Dataset items
Segment Open

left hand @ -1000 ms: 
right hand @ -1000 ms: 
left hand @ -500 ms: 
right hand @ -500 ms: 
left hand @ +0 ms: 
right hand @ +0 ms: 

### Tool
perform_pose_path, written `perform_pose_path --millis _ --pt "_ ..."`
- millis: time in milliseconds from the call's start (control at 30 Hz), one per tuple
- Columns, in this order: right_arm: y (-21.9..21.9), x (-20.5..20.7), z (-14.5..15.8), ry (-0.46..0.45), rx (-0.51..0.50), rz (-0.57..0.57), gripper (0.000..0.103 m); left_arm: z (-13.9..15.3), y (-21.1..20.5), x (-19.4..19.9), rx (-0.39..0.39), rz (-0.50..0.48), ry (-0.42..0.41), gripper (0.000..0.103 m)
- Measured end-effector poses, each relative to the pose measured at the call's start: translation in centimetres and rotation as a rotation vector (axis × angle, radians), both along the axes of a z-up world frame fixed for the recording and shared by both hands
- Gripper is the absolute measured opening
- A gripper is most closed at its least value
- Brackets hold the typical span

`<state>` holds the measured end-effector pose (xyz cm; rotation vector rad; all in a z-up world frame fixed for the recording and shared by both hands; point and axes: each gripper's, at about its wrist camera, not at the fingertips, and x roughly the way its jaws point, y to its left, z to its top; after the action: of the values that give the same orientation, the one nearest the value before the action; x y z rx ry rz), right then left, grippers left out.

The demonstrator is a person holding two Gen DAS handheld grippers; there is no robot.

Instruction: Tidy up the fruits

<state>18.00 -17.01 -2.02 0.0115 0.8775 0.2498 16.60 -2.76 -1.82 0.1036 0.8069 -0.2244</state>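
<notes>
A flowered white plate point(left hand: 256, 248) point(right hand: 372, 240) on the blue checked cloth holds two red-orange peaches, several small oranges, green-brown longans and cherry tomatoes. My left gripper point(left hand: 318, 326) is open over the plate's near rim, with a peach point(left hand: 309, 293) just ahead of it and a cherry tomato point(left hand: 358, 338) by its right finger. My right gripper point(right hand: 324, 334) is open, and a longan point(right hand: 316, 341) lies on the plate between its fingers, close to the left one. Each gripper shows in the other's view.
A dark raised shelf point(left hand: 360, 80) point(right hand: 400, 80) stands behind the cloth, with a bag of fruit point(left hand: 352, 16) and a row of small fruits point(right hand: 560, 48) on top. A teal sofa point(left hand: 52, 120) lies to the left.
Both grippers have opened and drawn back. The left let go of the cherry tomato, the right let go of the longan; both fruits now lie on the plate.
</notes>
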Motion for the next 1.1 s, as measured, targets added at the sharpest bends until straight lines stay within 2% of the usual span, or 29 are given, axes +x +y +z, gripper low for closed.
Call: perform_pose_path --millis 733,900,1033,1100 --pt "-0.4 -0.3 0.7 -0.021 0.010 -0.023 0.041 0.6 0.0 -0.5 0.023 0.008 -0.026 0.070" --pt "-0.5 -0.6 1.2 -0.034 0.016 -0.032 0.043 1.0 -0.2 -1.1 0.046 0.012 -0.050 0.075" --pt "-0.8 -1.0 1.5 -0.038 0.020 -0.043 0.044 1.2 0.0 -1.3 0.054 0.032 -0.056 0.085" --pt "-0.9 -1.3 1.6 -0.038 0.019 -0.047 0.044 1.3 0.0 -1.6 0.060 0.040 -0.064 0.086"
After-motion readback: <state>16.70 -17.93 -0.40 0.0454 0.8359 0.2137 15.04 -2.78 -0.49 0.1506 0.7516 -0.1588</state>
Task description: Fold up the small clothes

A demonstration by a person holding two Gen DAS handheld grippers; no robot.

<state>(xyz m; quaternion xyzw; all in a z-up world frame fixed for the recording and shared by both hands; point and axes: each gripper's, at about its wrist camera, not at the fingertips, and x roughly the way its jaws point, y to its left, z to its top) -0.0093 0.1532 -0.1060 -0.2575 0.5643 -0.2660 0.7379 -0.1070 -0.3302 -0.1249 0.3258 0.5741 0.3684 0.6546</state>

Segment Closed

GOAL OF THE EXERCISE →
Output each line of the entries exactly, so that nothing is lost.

SOLUTION →
left hand @ -1000 ms: 
right hand @ -1000 ms: 
left hand @ -500 ms: 
right hand @ -500 ms: 
left hand @ +0 ms: 
right hand @ +0 ms: 

### Tool
perform_pose_path, written `perform_pose_path --millis _ --pt "_ ..."`
- millis: time in milliseconds from the call's start (control at 30 Hz), one per tuple
- Columns, in this order: right_arm: y (-21.9..21.9), x (-20.5..20.7), z (-14.5..15.8), ry (-0.46..0.45), rx (-0.51..0.50), rz (-0.57..0.57), gripper (0.000..0.103 m); left_arm: z (-13.9..15.3), y (-21.1..20.5), x (-19.4..19.9), rx (-0.39..0.39), rz (-0.50..0.48), ry (-0.42..0.41), gripper (0.000..0.103 m)
- Measured end-effector poses, each relative to the pose measured at the call's start: translation in centimetres and rotation as a rotation vector (axis × angle, radians), both along the axes of a z-up world frame fixed for the recording and shared by both hands
- Gripper is the absolute measured opening
- A gripper is most closed at its least value
- Brackets hold the typical span

`<state>` holds the measured end-effector pose (xyz cm; rotation vector rad; all in a z-up world frame fixed for the recording and shared by both hands; point and axes: each gripper's, at about its wrist camera, not at the fingertips, and x roughly the way its jaws point, y to its left, z to its top; after the action: of the values that give the same orientation, the one nearest the value before the action; x y z rx ry rz), right then left, grippers left out.

The demonstrator is a person holding two Gen DAS handheld grippers; there is no robot.

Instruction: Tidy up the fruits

<state>18.00 -17.01 -2.02 0.0115 0.8775 0.2498 16.60 -2.76 -1.82 0.1036 0.8069 -0.2244</state>
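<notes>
A flowered white plate point(left hand: 256, 248) point(right hand: 372, 240) on the blue checked cloth holds two red-orange peaches, several small oranges, green-brown longans and cherry tomatoes. My left gripper point(left hand: 318, 326) is open over the plate's near rim, with a peach point(left hand: 309, 293) just ahead of it and a cherry tomato point(left hand: 358, 338) by its right finger. My right gripper point(right hand: 324, 334) is open, and a longan point(right hand: 316, 341) lies on the plate between its fingers, close to the left one. Each gripper shows in the other's view.
A dark raised shelf point(left hand: 360, 80) point(right hand: 400, 80) stands behind the cloth, with a bag of fruit point(left hand: 352, 16) and a row of small fruits point(right hand: 560, 48) on top. A teal sofa point(left hand: 52, 120) lies to the left.
Both grippers have opened and drawn back. The left let go of the cherry tomato, the right let go of the longan; both fruits now lie on the plate.
</notes>
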Motion for the next 1.1 s, as measured, targets added at the sharpest bends until straight lines stay within 2% of the usual span, or 29 are given, axes +x +y +z, gripper low for closed.
Call: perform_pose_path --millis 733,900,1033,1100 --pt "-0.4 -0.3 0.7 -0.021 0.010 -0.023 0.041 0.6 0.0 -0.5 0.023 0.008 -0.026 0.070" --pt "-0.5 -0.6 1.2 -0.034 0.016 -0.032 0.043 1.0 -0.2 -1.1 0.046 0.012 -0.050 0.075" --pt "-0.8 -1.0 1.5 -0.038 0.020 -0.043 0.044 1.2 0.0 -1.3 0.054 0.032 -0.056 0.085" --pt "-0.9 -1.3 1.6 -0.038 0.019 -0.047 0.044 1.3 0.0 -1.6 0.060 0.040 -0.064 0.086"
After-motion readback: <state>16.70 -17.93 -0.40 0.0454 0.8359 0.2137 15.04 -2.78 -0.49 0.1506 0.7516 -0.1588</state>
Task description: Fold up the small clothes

A demonstration by a person holding two Gen DAS handheld grippers; no robot.

<state>(xyz m; quaternion xyzw; all in a z-up world frame fixed for the recording and shared by both hands; point and axes: each gripper's, at about its wrist camera, not at the fingertips, and x roughly the way its jaws point, y to its left, z to its top) -0.0093 0.1532 -0.1060 -0.2575 0.5643 -0.2660 0.7379 -0.1070 -0.3302 -0.1249 0.3258 0.5741 0.3684 0.6546</state>

The given output is the complete response.